犬とのコミュニケーションをもとめるなら、落ち着いた大人の犬の知り合いを探して犬と接するマナーをおぼえさせましょう。
そのうえで環境を整えてから犬を迎えると、その後の子どもの成長にもきっと良い影響を与えてくれることでしょう。
成犬を家族に迎える選択
子どものいる家庭で犬を迎える場合、仔犬よりもむしろ成犬を迎えるほうがむいています。
仔犬を育てるのは人間のあかちゃんを育てるのと同じですから、よほど家族の協力と団結がないと、もしうまくいかなかった場合、不幸になるのは犬のほうです。
保健所などに持ち込まれる理由には、『子どもが生まれるから犬を家族に反対された』というのもあるそうですから。
成犬は性質も大きさも決まっていますから、自分の家族の環境に合う犬の大きさや性格をよく考えて、保護施設などから迎えるのが一番良いといえるでしょう。

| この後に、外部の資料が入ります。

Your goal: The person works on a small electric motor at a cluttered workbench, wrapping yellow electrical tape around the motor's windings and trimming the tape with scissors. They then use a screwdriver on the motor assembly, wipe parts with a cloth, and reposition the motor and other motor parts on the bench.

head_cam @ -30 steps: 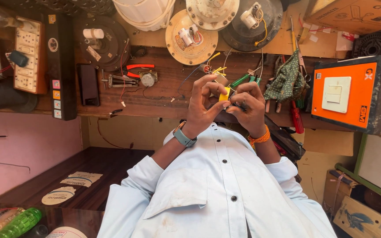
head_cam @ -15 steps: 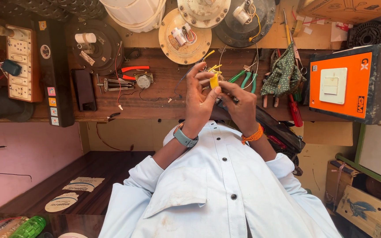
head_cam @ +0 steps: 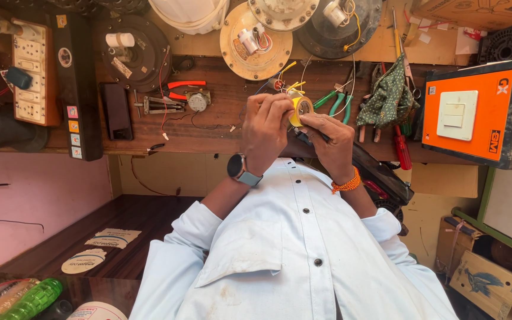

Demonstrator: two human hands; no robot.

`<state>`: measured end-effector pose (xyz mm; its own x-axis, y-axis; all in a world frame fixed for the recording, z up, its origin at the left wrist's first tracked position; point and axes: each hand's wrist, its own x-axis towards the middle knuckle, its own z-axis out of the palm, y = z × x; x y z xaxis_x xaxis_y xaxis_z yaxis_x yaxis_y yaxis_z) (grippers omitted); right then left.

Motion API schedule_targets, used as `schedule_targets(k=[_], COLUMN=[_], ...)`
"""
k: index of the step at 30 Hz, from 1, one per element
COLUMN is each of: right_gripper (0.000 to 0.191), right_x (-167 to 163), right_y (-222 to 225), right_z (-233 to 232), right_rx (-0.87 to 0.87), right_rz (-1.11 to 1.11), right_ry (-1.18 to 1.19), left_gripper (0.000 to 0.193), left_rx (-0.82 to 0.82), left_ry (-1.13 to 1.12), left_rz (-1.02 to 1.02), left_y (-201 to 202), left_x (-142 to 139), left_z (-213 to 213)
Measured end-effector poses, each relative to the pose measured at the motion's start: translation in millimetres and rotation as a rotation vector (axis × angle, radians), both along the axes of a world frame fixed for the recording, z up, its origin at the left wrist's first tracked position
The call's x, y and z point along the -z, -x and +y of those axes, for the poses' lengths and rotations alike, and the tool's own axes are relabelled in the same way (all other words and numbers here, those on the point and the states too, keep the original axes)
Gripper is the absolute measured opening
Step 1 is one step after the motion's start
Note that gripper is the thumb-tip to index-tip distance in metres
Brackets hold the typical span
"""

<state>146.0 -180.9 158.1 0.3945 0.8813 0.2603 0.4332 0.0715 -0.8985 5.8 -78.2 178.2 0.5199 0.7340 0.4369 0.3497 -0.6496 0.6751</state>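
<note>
Roll of yellow tape (head_cam: 299, 109): held upright between both hands above the near edge of the wooden workbench (head_cam: 208, 127), its round face turned toward the camera, so its axis runs roughly along the line of sight. Left hand (head_cam: 266, 133), wristwatch (head_cam: 240, 169) on the wrist: fingers pressed together on the roll's left rim. Right hand (head_cam: 331, 142), orange bead bracelet (head_cam: 347, 184) on the wrist: fingertips pinching the roll's right rim, with a dark tool partly under the palm, its kind unclear. Both hands equally close. Thin yellow and white wires (head_cam: 294, 80) rise just behind the roll. Beyond: green-handled pliers (head_cam: 334, 101), red-handled pliers (head_cam: 179, 89), round fan motor plates (head_cam: 255, 41). Right edge: orange box with a white switch (head_cam: 458, 115). Left edge: socket board (head_cam: 29, 71). Cardboard box (head_cam: 493, 284) on the floor, contents not visible.
</note>
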Motion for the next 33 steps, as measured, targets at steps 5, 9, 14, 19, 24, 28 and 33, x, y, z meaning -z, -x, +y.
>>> schedule_targets(k=[5,9,14,19,24,28,33], right_gripper=[0.026,0.026,0.025,0.027,0.024,0.021,0.024], right_x=[8.9,19.5,20.1,1.6,-11.4,-11.2,-9.4], right_y=[-0.6,-4.9,-4.4,-6.1,1.2,0.8,-15.8], right_z=[-1.5,-5.6,-9.0,-2.1,8.8,8.4,-6.7], right_rx=[-0.001,0.032,0.042,-0.098,-0.167,-0.210,-0.230], right_rz=[-0.019,0.171,0.244,0.321,0.236,0.356,0.484], right_ry=[0.062,0.077,0.098,0.189,0.430,0.485,0.554], left_gripper=[0.007,0.008,0.019,0.014,0.015,0.014,0.017], left_rx=[-0.118,0.022,0.204,0.191,0.267,0.176,-0.068], left_ry=[0.342,0.741,0.380,0.051,-0.157,-0.100,0.361], left_rz=[-0.033,-0.259,-0.271,-0.128,0.041,0.100,-0.116], left_y=[-15.0,-9.1,0.6,-2.5,6.9,11.0,1.7], left_x=[23.5,25.3,3.4,-5.4,5.5,26.4,66.9], left_z=[-0.4,9.8,14.1,16.8,20.3,16.0,11.0])
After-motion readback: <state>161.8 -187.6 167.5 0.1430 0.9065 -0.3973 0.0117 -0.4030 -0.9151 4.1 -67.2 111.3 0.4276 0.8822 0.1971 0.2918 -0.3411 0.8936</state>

健康上のチェックや避妊、去勢手術、マイクロチップなども済ませて譲渡となることがほとんどですし、お散歩の練習などもさせてくれるところが多いです。
これから迎える犬を家族の一員として責任を持つという意味でも、お子さんと一緒に保護犬を迎える事は良いことだと思います。

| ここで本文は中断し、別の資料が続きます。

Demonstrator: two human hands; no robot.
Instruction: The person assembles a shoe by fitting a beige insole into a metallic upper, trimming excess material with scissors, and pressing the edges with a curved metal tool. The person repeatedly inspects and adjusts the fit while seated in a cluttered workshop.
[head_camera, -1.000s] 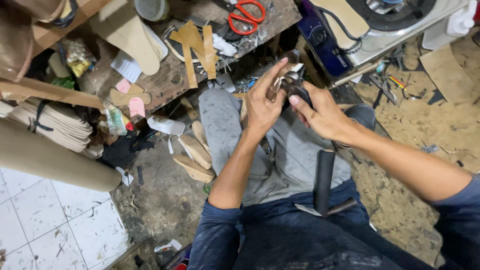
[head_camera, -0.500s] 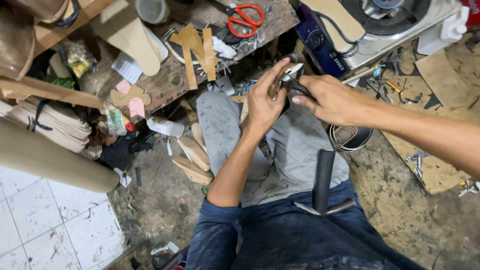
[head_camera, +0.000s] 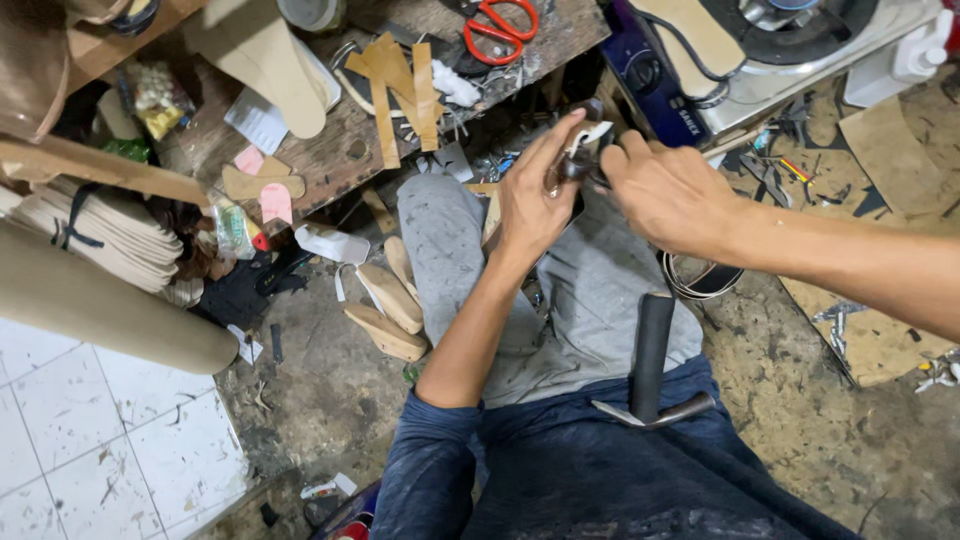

わが家も息子たちが中3、小1の時、実家の犬が亡くなってから4年ぶりくらいに犬を迎えることになった時、今どき捨て犬というものが存在していること自体知りませんでした。
しかしちょっと調べたら、驚くほどの数の捨てられた犬たちがセンターで処分されている事実を知りました。

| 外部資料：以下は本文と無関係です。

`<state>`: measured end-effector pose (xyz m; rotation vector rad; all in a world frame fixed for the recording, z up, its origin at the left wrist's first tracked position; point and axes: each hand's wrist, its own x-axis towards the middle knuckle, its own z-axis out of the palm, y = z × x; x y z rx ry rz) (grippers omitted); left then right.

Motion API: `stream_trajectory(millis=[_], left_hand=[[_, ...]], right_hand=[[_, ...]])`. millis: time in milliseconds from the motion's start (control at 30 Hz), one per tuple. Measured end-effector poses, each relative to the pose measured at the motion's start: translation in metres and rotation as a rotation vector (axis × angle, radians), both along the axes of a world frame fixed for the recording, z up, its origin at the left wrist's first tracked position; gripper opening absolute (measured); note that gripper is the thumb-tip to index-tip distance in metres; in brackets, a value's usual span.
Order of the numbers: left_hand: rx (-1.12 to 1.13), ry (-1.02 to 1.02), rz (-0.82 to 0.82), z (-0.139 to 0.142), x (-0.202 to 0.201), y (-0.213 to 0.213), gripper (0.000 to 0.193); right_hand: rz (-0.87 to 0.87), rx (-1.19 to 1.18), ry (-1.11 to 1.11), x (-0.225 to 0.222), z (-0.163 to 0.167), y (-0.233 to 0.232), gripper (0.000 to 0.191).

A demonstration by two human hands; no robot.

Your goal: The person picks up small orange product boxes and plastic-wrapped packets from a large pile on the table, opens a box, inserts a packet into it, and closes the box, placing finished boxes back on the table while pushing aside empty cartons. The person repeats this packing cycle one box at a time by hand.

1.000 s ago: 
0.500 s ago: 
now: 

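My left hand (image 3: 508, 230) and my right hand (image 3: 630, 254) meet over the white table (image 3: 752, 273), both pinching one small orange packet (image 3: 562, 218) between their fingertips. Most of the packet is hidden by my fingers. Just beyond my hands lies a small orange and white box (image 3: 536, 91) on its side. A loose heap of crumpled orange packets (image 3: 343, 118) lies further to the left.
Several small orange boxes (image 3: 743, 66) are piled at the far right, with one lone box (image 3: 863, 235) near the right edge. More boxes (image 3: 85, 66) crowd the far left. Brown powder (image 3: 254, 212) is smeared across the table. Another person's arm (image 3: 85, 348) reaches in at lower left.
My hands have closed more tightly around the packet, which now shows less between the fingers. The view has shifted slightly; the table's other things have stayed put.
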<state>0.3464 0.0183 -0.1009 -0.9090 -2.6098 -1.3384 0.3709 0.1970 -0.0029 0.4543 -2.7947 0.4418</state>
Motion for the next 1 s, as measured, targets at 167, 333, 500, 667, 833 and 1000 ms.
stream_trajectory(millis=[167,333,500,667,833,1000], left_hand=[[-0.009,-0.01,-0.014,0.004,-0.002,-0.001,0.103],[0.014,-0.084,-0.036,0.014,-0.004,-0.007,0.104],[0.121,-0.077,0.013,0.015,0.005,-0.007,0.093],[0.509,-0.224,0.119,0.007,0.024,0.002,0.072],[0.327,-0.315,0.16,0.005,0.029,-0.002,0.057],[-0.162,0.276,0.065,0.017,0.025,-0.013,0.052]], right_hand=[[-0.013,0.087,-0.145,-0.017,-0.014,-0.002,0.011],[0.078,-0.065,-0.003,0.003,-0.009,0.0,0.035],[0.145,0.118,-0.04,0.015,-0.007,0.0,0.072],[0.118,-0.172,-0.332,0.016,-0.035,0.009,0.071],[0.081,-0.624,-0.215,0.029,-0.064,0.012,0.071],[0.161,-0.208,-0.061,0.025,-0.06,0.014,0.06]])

犬を飼う前に犬を飼うということはどういうことか、たくさん話をしてボランティア団体から迎えました。
まとめ
犬も幸せな生活を送れること
センターにいる犬を捨てた人の中には、子どものために犬を飼ったという人もきっといたことでしょう。
犬は家族を選べません。それなのに愛情を注いでくれる心の美しい動物です。
そして私たち人間よりもずっと我慢強く、礼儀正しいのです。
人は親から離されて不安そうに震えている仔犬を見ても、黄色い声でかわいいーと言って、怖がっているのに上から覗き込んでムギューっとしたりしますが、犬はしょんぼりしている子どもにはいきなり飛びついたりせず、そーっと近寄って慰めてくれます。
自由に歩き回れないのに、楽しそうにお散歩してくれます。
自分の置かれた環境を受け入れて、幸せに暮らそうとする本能みたいなものを感じます。
だからこそ、子どもと犬の関係を考えるとき、犬が子どもと同じように幸せで愛されていることがなにより大事なのです。
- 庭先や玄関につないで自由に動き回れないストレスをあたえないこと。
- 好きな時間に好きな場所でお昼寝できる環境を作ってあげること
- 寝る時も家族と隔離しないこと
- ゲージやクレートに閉じ込めないこと
- 大声でしつけないこと
- 頻繁にシャンプーや爪切りなどをしないこと
つまり、犬はもともと自分で学習できる動物ですから、ちゃんと尊重して接していれば子どもにたいしては良い影響が期待されます。
ですが、犬自体がストレスに満ちた生活をしていると、うまくいかないことが出てくるということです。
お散歩で短くリードをもって、びしっと横に着けて、草の匂いも嗅がせずに歩いているのでは、人も犬も楽しめませんし、季節の変わり目にも感動できませんよね?
のんびりゆったりした、おおらかな気持ちで暮らすことが、犬と子どものより良い関係を築く条件だといえるでしょう。
幸せなワンコライフで育つ子供が、たくさん増えることを願います。